**WHAT YOU ARE ASKED TO DO**. Wherever the line with "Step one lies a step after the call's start" sits in the listing below, transcribe from it up to and including the line with "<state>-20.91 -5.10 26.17", exactly, and leave the remaining lines out.
○ ○ ○ ○ ○
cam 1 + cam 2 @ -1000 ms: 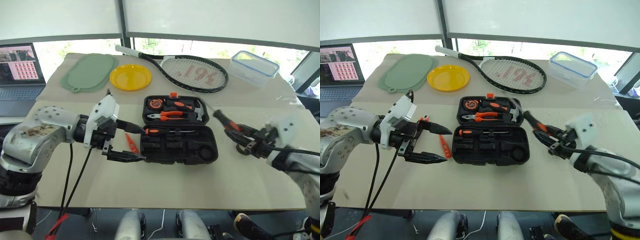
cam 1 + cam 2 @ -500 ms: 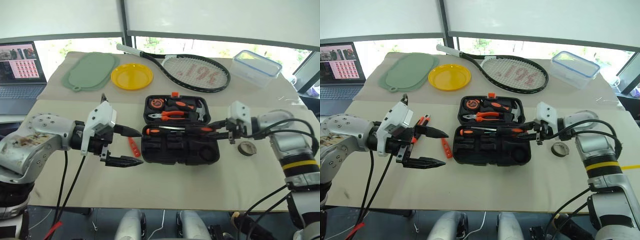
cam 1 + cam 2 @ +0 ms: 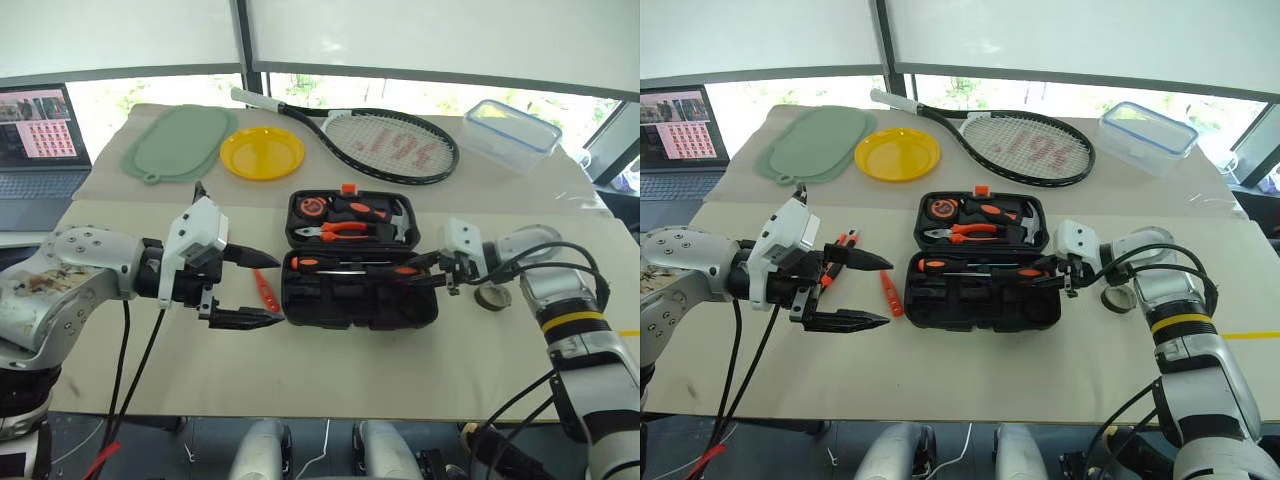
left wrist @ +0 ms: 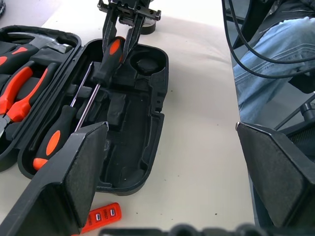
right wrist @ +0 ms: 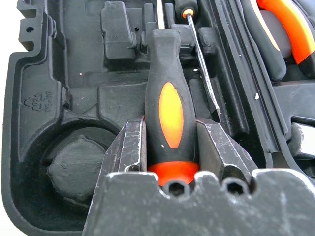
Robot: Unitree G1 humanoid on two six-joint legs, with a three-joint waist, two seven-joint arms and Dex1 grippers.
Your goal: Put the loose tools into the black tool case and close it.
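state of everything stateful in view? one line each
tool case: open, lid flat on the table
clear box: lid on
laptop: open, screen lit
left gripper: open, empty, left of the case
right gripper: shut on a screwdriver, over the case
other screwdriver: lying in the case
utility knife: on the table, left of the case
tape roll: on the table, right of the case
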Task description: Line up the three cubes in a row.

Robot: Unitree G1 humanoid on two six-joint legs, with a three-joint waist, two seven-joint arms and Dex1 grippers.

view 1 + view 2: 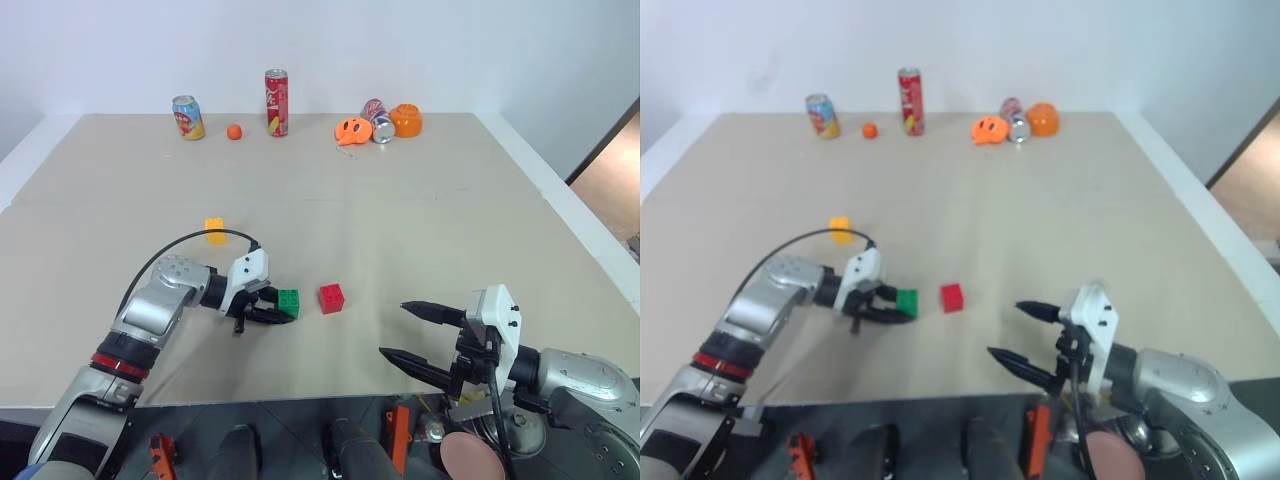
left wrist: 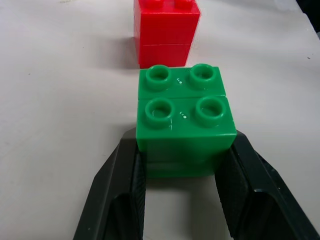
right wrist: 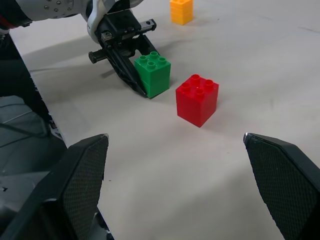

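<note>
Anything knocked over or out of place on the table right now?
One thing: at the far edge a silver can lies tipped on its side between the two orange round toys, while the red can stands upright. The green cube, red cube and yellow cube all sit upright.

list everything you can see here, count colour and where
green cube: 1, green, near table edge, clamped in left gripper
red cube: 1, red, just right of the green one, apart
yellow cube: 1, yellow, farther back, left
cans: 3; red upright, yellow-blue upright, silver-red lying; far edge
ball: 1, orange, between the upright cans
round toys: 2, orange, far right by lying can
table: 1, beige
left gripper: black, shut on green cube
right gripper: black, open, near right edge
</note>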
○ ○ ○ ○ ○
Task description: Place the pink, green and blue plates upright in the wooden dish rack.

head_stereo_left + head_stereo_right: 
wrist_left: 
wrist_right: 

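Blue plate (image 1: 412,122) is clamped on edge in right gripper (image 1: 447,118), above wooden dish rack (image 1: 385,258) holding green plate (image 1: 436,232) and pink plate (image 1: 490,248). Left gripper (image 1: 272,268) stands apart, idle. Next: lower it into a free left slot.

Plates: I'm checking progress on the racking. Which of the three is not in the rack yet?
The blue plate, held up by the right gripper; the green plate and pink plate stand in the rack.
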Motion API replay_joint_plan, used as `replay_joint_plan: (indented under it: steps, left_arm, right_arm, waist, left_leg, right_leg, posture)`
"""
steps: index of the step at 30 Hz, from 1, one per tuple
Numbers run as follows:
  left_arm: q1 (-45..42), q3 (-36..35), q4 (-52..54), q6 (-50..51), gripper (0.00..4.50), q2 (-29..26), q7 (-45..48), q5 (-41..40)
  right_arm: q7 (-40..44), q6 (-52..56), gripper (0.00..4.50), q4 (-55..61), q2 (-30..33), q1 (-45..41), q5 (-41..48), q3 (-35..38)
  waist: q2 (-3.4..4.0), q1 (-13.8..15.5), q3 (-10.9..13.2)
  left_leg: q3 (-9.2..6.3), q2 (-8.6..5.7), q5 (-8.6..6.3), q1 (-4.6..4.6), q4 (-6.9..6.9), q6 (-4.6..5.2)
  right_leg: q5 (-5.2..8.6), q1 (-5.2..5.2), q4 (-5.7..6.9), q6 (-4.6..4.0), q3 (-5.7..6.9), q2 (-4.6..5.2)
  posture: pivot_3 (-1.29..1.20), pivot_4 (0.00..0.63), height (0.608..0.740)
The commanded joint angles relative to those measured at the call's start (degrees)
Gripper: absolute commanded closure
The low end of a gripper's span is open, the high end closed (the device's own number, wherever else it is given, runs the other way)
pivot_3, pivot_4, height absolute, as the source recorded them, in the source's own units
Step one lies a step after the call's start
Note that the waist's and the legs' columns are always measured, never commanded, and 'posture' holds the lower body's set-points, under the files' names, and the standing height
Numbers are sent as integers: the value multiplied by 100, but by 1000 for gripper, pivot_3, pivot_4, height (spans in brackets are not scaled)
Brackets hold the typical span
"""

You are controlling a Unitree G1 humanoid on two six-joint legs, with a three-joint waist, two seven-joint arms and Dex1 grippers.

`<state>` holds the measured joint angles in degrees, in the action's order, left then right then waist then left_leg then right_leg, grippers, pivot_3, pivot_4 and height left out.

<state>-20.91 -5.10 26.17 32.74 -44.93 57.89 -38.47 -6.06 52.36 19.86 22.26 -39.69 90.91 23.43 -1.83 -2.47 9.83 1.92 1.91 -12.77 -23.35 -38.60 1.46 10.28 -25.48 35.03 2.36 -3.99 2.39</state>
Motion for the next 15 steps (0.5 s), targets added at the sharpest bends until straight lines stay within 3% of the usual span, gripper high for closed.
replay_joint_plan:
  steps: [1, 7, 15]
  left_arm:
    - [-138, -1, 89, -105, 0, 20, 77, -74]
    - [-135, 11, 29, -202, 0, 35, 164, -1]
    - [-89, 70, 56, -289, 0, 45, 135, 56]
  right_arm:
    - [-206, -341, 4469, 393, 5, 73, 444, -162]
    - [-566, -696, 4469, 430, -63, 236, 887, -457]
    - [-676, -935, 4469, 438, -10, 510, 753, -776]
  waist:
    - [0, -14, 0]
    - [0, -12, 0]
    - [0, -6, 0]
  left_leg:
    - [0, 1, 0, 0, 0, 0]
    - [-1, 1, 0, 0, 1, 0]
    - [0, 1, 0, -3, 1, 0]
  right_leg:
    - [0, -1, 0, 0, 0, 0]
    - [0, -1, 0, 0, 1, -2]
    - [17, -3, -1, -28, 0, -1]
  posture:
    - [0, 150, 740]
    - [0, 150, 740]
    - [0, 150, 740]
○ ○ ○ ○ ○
**TASK RESULT**.
Step one lies a step after the call's start
Note that the waist's and the legs' columns are always measured, never commanded, and 'posture' holds the lower body's set-points, under the files' names, and the standing height
Numbers are sent as integers: the value multiplied by 100, but by 1000 for gripper, pivot_3, pivot_4, height (spans in brackets are not scaled)
Brackets hold the typical span
"""

You are controlling a Unitree G1 humanoid on two six-joint legs, with a three-joint waist, two seven-joint arms and Dex1 grippers.

`<state>` holds the measured joint angles in degrees, in the action's order, left then right then waist then left_leg then right_leg, grippers, pivot_3, pivot_4 and height left out.

<state>-20.91 -5.10 26.17 32.74 -44.93 57.89 -38.47 -6.06 52.36 19.86 22.26 -39.69 90.91 23.43 -1.83 -2.47 9.83 1.92 1.91 -12.77 -23.35 -38.60 1.46 10.28 -25.48 35.03 2.36 -3.99 2.39</state>

The output contains nothing more.